Similar comments can be found on other, more recent messages from the embassy. Beneath a post from May 19 (link in Chinese, registration required) showing photos of the Mahane Yehuda Market in Jerusalem, one user writes “Israel is a beacon of humanity, support Israel’s struggle against evil sects in the Middle East.” Another comment (link in Chinese, registration required), placed under a video commemorating International Women’s Day, reads “A clear difference between the surrounding Arabic countries, you’re the civilized ones.”
Anti-Islam sentiment has become widespread on the internet in China, which is home to about 23 million Muslims. Reports about violence in the Xinjiang region, home to China’s closely-surveilled Uighur population, often generate attention, while stories about services geared to Muslims—such as halal food deliveries—generate anger over “affirmative discrimination policies” toward Chinese Muslim minorities.
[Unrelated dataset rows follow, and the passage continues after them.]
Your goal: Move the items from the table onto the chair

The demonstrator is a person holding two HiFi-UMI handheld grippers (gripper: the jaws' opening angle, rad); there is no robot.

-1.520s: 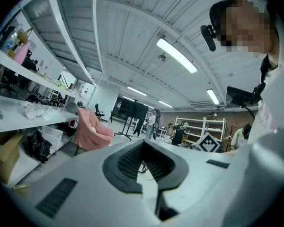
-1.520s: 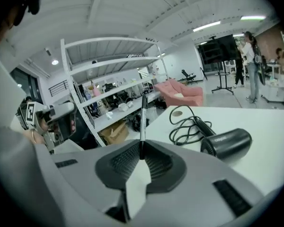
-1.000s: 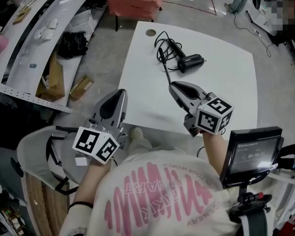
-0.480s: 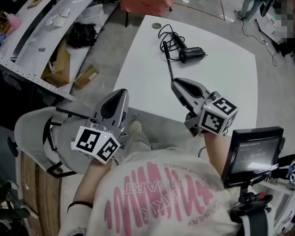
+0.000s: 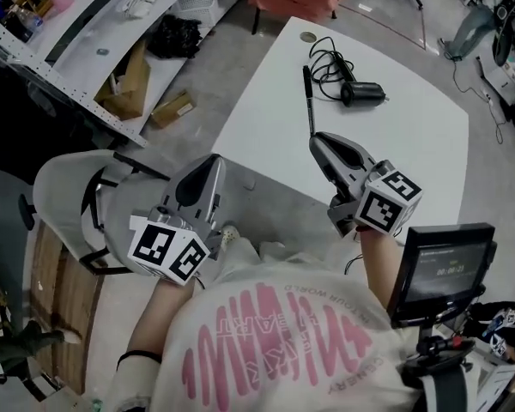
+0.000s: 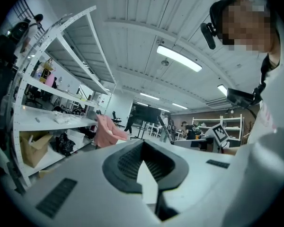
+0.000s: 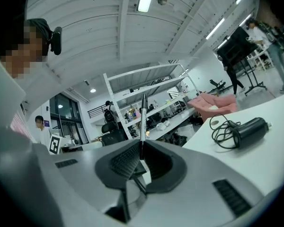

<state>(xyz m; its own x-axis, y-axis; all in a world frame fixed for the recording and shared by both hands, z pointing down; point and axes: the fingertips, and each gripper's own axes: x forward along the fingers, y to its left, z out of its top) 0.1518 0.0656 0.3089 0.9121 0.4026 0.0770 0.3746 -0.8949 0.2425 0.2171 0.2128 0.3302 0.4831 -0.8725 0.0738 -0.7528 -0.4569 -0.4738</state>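
Two grippers show below me. My right gripper (image 5: 316,141) is clamped on a black pen (image 5: 308,101), which juts out over the white tabletop (image 5: 257,136) near a corded tool (image 5: 362,93). My left gripper (image 5: 212,161) is closed and empty, near the grey chair (image 5: 60,191).
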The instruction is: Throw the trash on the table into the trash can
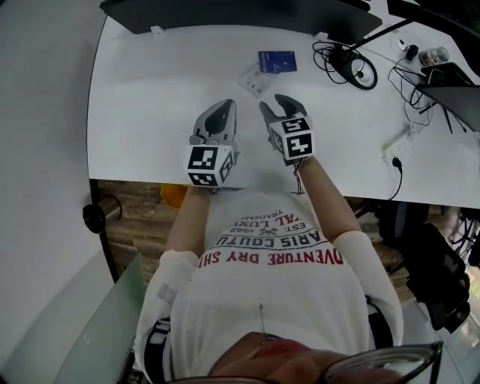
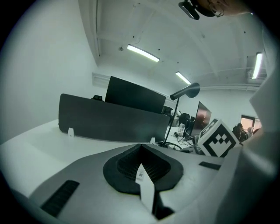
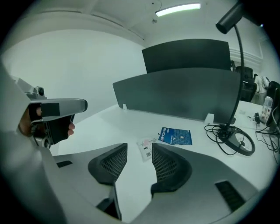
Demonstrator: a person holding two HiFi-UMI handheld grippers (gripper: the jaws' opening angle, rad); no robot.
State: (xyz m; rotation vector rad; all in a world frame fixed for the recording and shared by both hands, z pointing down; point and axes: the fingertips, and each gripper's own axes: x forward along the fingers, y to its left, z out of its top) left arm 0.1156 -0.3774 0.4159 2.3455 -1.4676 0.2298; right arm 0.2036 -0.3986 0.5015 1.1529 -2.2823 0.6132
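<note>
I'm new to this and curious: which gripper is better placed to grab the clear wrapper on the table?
Likely right. The right gripper has its fingers apart, the clear wrapper just ahead of their gap. The left gripper has its fingers together, and its view shows no wrapper.

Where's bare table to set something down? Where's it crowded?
Free: table's left half, between dark divider and near edge, left of the left gripper. Crowded: right end with cables and power strip; blue packet and clear wrapper lie mid-table, ahead of the right gripper.
</note>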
On the Israeli embassy’s Weibo account, many vitriolic comments remain have been left alone, even though China’s censors are known to quickly hide comments deemed too “sensitive” from the social media pages of foreign embassies.
For example, earlier this month comments on the US’s critique of China’s “Orwellian” political correctness—which the embassy posted in Chinese on May 7—were scrubbed, possibly because they expressed support of the stance. The statement came in response to a letter from China’s aviation authorities to airlines with instructions on how to list Taiwan, the self-governing island that Beijing says is part of “one China,” on their websites.
Ryan, for example, counted 28 instances of censorship affecting the US embassy’s Weibo page over the study’s period.
These posts largely touched on “sensitive” topics, like North Korea and China’s top leaders. The Israeli embassy’s account, meanwhile, was left relatively free of censorship, he said.
It’s possible, Ryan speculates, that either Weibo or the Israeli embassy’s account managers work behind the scenes to display comments that show blanket support for the country, while hiding anti-Israel comments. Some posts on the page themselves suggest that users suspect this too. Weibo and the embassy couldn’t immediately be reached for comment.
For example, beneath a post from May 14 (link in Chinese, registration required) marking the start of US recognition of Jerusalem as Israel’s capital, the top comments are all benign notes of congratulations, but further down one user wrote:
Did the Israeli Embassy’s Weibo account administrator just block my account? Is it afraid? The microblog I just issued was like this: “Israel is the world’s source of chaos. The Jews in the United States are madly retaliating against their country. By Israel’s logic, other people in the world can establish a nation in Africa because humans are from Africa.”
The account administrator responded stating the user’s account was not blocked, but “maybe it was the system filtering out your comment.”